Cheeky attackers make their lure an ad for Google Chrome.

Sara Peters, Senior Editor

November 1, 2016

3 Min Read

Apple Mac owners using the Google search engine may have been infected via malicious ads at the tip-top of their search results last week after attackers launched a malvertising campaign against Google Adwords. In an act of gumption or plain cheek, the attackers' malicious lure of choice was a phony ad for one of Google's own products, Google Chrome.

"I didn't think anyone had the guts to squat on Google's own page," says Cylance security researcher Jeffrey Tang, who discovered the attack while seeking a Chrome downloader for his girlfriend.

Similar to a campaign discovered by Malwarebytes last year, the malvertisers in this attack legitimately paid to bid on popular keywords to so that their ads would appear at the top of the search engine results page when those keywords were used. The campaign found last year used "youtube." This one used the words "google chrome."
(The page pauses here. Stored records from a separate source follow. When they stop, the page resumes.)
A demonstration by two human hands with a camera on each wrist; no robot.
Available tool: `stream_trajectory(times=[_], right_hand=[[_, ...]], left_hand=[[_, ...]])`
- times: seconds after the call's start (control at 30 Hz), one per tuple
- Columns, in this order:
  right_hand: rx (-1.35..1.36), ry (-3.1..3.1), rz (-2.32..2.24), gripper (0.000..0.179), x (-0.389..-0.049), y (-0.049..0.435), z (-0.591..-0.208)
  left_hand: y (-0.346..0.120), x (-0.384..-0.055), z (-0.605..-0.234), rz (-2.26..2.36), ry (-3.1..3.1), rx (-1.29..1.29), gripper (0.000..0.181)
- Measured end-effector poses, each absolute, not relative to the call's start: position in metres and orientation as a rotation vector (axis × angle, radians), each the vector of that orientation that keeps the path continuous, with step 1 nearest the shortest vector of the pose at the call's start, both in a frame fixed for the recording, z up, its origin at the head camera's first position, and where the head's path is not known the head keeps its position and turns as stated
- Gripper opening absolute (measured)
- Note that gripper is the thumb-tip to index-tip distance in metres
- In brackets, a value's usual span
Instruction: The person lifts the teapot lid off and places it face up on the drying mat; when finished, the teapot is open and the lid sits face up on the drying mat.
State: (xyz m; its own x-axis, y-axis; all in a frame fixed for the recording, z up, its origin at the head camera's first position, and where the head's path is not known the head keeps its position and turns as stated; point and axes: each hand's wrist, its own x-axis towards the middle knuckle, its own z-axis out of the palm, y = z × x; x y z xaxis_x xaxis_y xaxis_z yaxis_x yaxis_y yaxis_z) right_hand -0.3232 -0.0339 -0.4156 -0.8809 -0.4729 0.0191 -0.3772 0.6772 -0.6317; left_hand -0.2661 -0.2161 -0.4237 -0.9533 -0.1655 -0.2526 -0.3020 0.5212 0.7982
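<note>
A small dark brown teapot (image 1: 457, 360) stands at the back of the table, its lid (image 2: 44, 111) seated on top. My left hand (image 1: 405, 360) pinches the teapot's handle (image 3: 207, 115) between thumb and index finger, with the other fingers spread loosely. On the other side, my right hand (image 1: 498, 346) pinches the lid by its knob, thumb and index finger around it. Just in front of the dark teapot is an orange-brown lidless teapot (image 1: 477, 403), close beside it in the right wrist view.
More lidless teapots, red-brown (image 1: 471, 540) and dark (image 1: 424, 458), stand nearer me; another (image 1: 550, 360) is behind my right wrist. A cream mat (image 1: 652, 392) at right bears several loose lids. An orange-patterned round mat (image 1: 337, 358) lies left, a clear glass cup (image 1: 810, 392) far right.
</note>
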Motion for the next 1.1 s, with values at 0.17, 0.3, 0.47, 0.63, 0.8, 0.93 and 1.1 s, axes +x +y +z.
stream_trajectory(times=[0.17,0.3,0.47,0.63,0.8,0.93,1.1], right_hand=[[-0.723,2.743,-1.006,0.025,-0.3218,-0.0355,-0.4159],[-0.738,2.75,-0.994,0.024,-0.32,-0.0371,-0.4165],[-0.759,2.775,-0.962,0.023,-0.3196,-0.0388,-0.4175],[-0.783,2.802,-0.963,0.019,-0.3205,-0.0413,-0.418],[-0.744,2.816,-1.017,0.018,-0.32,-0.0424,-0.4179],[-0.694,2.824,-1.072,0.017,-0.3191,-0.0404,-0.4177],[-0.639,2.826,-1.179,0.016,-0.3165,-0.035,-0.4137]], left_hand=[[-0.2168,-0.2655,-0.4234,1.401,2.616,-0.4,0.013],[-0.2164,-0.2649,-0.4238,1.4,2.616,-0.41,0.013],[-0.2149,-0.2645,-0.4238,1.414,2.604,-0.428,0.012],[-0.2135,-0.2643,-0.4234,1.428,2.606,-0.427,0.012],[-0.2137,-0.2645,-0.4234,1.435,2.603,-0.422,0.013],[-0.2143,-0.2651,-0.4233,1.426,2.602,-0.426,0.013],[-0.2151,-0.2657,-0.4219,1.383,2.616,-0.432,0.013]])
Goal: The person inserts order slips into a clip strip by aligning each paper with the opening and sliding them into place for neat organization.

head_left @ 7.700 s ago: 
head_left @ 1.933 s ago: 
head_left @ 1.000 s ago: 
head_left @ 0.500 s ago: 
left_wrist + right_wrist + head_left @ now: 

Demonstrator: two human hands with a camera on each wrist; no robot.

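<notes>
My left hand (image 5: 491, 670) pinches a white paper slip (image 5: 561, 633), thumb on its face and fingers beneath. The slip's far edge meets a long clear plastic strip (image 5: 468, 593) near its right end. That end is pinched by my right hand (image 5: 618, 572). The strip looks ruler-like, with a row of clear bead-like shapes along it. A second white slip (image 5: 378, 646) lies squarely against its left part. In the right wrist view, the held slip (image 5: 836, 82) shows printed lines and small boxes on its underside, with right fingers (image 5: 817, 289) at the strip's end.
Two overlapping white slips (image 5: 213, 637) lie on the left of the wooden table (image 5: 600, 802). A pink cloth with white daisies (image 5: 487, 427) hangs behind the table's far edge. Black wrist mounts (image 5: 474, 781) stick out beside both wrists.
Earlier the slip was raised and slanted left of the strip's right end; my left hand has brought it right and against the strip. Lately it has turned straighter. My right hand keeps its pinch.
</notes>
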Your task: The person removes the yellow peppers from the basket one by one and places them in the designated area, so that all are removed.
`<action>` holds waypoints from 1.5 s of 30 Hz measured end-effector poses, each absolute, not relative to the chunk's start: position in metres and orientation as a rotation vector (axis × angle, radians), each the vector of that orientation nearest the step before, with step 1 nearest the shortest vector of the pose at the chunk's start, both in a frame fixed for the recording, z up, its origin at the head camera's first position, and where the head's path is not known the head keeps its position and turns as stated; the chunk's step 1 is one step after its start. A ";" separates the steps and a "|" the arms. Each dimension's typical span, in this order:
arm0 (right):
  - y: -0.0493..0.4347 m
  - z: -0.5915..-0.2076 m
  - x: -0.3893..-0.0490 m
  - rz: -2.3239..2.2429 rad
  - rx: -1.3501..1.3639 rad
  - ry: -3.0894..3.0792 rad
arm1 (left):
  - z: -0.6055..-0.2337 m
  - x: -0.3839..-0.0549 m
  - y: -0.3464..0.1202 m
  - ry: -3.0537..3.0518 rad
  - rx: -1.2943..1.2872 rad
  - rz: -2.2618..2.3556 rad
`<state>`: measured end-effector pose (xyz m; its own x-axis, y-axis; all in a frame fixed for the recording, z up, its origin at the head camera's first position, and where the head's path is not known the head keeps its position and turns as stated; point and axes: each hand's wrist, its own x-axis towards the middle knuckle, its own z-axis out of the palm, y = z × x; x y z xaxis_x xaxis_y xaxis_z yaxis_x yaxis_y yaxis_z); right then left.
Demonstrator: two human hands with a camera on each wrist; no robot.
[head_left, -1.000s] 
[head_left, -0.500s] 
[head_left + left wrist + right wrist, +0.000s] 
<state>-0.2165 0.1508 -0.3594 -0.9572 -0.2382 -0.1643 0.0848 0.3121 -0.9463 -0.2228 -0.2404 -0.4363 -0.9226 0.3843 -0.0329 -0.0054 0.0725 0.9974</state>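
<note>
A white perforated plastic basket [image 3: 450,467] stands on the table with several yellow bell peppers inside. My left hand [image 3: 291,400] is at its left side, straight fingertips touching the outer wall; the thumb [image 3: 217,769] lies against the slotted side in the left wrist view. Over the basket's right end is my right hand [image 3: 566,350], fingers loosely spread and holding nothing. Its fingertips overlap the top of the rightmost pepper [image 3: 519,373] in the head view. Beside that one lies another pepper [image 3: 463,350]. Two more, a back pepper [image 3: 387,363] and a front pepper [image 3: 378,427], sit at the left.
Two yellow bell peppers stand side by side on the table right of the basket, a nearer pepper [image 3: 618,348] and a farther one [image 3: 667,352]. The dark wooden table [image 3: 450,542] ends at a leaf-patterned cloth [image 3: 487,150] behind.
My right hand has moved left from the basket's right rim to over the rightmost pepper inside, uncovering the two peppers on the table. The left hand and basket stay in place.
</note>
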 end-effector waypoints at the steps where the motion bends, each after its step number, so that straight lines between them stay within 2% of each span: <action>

Tang did the search, saw the ad for Chrome, and clicked on it - which he confesses was "mindless," but he "had no indication there was something strange." 

The ad itself showed a display URL of www.google.com/chrome. The URL displayed in the lower right-hand corner when scrolling over the link showed the same "legitimate-looking display URL."

Yet, as Tang describes in a blog today: "clicking on the ad takes a user to www(dot)entrack(dot)space and then redirects the user to googlechromelive(dot)com – a page offering a free download of Google Chrome." 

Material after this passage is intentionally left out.